*** Opening of Input data ***

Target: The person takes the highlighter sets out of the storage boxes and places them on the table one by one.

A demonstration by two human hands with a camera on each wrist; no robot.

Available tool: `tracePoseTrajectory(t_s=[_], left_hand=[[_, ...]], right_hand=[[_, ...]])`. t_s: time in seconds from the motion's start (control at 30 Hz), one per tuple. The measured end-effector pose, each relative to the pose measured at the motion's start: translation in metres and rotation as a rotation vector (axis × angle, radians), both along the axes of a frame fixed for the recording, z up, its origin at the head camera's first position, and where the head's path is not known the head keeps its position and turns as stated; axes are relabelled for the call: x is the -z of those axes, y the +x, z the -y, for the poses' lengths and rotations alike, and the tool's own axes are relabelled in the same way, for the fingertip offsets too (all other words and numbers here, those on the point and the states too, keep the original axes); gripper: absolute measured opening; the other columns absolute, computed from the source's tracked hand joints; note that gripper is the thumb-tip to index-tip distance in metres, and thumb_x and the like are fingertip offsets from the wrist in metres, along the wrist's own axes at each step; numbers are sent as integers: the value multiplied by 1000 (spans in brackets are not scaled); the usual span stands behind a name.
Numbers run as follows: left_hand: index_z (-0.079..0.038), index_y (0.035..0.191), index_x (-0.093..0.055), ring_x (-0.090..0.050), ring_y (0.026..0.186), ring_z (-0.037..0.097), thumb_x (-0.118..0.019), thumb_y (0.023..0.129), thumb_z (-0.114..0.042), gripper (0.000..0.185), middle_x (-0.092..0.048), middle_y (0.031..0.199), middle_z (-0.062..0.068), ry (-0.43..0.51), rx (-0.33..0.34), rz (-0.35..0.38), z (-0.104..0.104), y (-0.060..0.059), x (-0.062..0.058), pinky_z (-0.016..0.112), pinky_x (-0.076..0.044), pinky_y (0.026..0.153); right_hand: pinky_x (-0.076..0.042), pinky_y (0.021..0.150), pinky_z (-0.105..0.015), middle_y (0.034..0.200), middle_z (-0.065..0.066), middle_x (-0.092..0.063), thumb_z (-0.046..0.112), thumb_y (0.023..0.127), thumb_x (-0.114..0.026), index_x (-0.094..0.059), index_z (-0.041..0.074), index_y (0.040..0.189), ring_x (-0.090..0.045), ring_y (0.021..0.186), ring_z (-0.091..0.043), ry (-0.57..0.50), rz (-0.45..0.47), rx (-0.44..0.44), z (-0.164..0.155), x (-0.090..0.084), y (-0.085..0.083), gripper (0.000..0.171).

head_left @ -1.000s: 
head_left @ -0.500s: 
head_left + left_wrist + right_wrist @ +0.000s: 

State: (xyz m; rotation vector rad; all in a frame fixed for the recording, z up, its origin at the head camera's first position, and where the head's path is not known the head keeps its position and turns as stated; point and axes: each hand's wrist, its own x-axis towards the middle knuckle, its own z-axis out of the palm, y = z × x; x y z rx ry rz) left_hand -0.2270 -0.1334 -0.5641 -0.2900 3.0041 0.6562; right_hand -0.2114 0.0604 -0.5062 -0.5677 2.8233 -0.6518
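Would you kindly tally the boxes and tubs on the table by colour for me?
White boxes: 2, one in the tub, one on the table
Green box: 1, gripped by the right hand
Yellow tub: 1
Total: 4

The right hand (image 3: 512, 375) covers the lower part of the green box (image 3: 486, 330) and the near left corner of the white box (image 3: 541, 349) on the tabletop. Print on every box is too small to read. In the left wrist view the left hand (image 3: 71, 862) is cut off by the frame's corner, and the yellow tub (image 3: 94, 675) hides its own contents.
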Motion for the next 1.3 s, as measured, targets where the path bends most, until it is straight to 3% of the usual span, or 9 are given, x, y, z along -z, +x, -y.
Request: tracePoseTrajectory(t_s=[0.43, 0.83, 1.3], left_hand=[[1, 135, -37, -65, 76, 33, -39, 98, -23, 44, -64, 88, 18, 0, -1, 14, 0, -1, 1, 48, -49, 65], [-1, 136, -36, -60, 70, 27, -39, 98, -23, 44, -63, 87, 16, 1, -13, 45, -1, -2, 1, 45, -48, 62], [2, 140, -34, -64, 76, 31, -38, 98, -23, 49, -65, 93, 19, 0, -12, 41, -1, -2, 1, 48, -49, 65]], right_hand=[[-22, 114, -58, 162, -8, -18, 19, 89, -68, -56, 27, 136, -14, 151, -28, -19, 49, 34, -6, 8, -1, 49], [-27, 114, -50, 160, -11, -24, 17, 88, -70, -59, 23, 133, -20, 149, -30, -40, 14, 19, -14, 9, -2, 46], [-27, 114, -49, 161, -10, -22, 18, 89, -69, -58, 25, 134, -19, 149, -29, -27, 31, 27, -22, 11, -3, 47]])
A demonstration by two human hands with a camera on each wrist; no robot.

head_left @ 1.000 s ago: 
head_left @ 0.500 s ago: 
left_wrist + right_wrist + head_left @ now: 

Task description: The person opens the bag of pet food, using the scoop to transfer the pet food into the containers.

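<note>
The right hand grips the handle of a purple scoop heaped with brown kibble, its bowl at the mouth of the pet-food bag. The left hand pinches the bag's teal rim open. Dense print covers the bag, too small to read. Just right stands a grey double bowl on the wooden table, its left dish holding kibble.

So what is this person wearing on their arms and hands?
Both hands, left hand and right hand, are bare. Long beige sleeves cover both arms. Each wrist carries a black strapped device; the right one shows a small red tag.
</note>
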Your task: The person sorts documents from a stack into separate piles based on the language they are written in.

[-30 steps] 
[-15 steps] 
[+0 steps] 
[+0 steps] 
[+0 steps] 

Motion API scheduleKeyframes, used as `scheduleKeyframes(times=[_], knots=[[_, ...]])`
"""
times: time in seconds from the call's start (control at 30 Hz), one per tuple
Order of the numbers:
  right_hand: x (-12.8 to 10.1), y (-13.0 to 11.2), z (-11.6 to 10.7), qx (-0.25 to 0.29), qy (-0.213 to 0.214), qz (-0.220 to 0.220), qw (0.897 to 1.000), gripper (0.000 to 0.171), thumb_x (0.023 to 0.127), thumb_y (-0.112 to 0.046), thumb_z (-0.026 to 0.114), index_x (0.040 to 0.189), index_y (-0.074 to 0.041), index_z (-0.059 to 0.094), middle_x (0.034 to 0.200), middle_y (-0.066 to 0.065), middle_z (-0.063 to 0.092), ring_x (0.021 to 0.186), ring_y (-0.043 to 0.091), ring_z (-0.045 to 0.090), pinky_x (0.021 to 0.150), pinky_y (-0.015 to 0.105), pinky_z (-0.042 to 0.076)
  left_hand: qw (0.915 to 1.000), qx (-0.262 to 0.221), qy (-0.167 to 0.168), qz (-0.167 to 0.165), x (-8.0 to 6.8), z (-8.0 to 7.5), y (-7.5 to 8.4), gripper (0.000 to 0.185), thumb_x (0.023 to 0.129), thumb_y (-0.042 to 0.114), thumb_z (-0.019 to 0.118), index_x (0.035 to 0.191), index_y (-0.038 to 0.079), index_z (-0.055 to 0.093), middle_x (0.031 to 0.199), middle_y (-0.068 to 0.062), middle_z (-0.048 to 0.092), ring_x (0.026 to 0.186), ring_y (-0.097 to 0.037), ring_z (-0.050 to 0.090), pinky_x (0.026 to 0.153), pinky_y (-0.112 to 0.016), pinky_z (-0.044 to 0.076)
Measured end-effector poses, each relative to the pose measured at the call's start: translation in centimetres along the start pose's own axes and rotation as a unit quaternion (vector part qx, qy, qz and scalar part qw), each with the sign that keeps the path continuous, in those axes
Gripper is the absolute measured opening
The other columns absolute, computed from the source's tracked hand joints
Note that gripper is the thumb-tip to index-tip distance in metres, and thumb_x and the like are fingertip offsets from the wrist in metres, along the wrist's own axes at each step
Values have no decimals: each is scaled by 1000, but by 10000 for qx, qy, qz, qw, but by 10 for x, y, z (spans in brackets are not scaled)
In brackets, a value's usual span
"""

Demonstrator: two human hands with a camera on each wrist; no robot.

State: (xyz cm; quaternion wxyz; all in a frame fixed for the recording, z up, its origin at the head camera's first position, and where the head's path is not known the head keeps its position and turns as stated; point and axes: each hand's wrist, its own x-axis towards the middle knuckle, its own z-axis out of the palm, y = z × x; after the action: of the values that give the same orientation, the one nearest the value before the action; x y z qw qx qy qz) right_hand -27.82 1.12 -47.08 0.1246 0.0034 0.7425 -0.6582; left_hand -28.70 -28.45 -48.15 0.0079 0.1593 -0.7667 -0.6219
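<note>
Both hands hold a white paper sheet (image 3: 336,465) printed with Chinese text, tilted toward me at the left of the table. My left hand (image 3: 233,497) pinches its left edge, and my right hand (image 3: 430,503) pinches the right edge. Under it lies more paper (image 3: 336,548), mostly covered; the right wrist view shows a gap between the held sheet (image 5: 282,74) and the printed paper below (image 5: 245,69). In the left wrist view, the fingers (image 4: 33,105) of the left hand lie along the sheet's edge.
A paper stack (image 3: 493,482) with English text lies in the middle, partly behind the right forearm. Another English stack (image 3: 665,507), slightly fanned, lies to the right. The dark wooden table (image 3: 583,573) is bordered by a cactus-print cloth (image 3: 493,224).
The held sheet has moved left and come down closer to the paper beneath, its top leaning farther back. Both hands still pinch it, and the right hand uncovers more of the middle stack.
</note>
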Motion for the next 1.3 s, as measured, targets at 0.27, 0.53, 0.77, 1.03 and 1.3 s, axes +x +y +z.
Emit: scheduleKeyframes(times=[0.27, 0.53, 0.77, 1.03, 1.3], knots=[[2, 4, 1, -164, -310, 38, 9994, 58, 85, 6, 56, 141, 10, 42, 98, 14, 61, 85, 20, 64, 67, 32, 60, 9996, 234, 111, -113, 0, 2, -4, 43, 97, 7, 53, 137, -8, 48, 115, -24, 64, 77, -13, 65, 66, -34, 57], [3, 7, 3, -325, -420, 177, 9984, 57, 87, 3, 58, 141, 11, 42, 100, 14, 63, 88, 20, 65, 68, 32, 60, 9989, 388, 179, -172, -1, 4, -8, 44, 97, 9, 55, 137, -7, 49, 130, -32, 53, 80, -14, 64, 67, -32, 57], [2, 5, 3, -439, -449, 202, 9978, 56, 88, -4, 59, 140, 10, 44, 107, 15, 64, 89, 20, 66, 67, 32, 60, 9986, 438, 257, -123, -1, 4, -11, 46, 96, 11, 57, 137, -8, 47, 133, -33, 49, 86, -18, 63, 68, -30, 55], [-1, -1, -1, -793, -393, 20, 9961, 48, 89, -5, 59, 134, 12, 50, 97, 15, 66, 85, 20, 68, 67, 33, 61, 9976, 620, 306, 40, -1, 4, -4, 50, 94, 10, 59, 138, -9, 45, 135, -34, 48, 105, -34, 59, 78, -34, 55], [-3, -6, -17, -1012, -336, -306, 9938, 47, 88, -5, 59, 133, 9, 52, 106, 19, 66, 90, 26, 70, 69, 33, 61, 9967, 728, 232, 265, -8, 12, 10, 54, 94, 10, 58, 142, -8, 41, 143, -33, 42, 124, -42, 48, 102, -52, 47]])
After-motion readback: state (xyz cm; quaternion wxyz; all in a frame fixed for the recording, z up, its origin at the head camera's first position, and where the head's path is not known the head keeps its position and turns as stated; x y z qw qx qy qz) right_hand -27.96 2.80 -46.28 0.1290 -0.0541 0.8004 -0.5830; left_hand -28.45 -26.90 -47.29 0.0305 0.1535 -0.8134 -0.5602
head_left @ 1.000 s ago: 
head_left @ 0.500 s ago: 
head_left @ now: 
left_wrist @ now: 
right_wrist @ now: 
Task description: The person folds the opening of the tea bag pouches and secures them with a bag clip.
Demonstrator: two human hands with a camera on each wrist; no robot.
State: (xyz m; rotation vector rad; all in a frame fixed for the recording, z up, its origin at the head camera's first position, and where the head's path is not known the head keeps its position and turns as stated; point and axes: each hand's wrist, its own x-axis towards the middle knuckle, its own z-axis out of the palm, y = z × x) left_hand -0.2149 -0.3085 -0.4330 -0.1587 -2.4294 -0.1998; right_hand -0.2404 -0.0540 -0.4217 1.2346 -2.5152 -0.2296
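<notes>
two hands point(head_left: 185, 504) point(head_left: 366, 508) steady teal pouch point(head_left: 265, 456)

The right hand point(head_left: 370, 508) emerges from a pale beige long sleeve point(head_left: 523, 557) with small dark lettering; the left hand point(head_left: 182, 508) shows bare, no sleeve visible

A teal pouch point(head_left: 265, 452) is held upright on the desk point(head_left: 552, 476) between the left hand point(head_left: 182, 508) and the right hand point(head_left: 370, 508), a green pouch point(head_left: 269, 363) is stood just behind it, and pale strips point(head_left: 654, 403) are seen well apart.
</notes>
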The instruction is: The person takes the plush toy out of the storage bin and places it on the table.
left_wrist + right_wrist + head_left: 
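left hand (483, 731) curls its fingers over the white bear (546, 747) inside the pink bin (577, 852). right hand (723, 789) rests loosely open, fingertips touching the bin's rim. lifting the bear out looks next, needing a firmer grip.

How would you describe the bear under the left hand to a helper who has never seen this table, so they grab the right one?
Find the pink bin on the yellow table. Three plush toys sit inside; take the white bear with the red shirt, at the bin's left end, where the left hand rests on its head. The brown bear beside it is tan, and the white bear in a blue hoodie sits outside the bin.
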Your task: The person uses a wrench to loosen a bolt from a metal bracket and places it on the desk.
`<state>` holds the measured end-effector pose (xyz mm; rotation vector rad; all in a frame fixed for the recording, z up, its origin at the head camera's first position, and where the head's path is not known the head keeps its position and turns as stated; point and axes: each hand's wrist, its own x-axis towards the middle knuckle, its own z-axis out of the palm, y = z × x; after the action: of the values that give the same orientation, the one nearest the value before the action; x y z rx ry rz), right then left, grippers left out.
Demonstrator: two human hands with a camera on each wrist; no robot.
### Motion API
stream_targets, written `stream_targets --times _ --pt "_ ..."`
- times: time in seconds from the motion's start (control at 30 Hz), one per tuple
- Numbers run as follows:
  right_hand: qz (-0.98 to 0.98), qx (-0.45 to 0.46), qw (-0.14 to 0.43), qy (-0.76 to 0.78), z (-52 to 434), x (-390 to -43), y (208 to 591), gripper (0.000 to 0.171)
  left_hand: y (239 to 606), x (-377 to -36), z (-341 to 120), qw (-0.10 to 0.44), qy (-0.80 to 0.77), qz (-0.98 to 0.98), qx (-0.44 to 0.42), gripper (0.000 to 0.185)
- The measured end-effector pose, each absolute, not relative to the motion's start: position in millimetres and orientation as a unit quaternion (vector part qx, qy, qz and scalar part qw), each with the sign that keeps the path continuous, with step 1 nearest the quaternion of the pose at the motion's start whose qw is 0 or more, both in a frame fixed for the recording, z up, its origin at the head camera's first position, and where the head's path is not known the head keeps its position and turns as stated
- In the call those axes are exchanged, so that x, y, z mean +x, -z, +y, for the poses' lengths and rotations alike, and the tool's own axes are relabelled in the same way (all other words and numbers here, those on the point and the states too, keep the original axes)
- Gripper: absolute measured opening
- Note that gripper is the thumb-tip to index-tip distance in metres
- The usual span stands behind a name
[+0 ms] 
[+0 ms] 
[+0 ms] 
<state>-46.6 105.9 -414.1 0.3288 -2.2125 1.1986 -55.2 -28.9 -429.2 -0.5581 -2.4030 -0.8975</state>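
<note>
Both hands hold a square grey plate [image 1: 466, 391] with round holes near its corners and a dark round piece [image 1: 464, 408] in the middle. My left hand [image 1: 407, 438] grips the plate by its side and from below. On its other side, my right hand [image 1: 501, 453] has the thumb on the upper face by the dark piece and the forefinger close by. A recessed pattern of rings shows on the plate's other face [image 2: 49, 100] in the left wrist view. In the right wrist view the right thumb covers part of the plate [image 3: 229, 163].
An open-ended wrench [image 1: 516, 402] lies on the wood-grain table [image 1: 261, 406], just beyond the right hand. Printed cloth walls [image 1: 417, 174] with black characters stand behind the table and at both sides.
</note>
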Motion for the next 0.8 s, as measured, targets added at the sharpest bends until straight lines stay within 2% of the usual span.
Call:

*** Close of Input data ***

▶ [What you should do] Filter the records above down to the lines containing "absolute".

▶ [Output]
Available tool: `tracePoseTrajectory(t_s=[_], left_hand=[[_, ...]], right_hand=[[_, ...]])`. t_s: time in seconds from the motion's start (control at 30 Hz), one per tuple. The measured end-effector pose, each relative to the pose measured at the motion's start: translation in metres and rotation as a rotation vector (axis × angle, radians), both along the axes of a frame fixed for the recording, z up, its origin at the head camera's first position, and where the head's path is not known the head keeps its position and turns as stated; axes are relabelled for the call: x is the -z of those axes, y the +x, z the -y, for the poses' lengths and rotations alike, and the tool's own axes are relabelled in the same way, for the fingertip offsets too (all other words and numbers here, those on the point and the states too, keep the original axes); gripper: absolute measured opening; the other columns absolute, computed from the source's tracked hand joints; note that gripper is the thumb-tip to index-tip distance in metres, and thumb_x and the like are fingertip offsets from the wrist in metres, along the wrist's own axes at each step; numbers are sent as integers: the value multiplied by 1000 (spans in brackets are not scaled); the usual span stands behind a name.
Gripper is the absolute measured opening
The other columns absolute, computed from the source's tracked hand joints
- The measured end-effector pose, each absolute, not relative to the motion's start: position in millimetres and orientation as a unit quaternion (vector part qx, qy, qz and scalar part qw), each with the sign that keeps the path continuous, with step 1 nearest the quaternion of the pose at the motion's start whose qw is 0 or more, both in a frame fixed for the recording, z up, its origin at the head camera's first position, and where the head's path is not known the head keeps its position and turns as stated
- Gripper: absolute measured opening

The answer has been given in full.